Problem statement: Find the string "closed" in the data, and copy out each line that has it.

Data excerpt:
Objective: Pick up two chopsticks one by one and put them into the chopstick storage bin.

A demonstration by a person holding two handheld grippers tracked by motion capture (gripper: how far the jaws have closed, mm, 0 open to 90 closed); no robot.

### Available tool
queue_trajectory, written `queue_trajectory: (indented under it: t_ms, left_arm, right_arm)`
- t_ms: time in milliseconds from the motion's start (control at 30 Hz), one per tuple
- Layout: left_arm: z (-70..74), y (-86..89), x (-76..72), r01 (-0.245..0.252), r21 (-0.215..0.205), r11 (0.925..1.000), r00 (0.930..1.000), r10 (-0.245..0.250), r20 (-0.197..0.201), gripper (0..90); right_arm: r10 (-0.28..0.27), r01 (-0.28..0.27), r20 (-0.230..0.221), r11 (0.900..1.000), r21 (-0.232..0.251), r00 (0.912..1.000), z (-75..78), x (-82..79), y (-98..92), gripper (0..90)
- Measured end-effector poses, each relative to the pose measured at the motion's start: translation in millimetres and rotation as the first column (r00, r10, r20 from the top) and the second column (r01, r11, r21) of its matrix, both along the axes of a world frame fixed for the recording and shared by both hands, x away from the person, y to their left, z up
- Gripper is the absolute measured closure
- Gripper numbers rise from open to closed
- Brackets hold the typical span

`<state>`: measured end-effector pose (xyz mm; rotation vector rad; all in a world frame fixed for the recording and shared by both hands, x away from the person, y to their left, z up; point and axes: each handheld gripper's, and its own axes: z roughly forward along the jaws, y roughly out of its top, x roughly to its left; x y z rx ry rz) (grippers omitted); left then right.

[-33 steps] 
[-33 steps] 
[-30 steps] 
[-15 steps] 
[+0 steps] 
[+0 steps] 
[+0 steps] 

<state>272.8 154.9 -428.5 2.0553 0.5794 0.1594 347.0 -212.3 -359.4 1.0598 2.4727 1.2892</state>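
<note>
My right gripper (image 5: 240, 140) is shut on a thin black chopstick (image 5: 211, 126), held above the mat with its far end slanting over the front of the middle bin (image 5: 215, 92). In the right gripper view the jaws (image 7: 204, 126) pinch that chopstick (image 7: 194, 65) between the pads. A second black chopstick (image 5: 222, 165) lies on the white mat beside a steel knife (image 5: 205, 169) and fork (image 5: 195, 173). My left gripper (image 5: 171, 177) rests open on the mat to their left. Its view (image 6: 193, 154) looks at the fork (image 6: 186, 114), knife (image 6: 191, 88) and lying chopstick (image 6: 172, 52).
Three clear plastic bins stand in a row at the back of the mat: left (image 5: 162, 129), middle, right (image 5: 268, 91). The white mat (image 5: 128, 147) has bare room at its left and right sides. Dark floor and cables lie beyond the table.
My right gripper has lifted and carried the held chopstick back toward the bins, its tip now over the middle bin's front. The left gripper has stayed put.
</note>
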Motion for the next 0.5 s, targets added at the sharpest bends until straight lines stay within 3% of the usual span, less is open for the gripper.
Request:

Answer below:
A demonstration by a person holding two handheld grippers tracked by motion capture (gripper: how far the jaws have closed, mm, 0 open to 90 closed); no robot.
- Gripper numbers rise from open to closed

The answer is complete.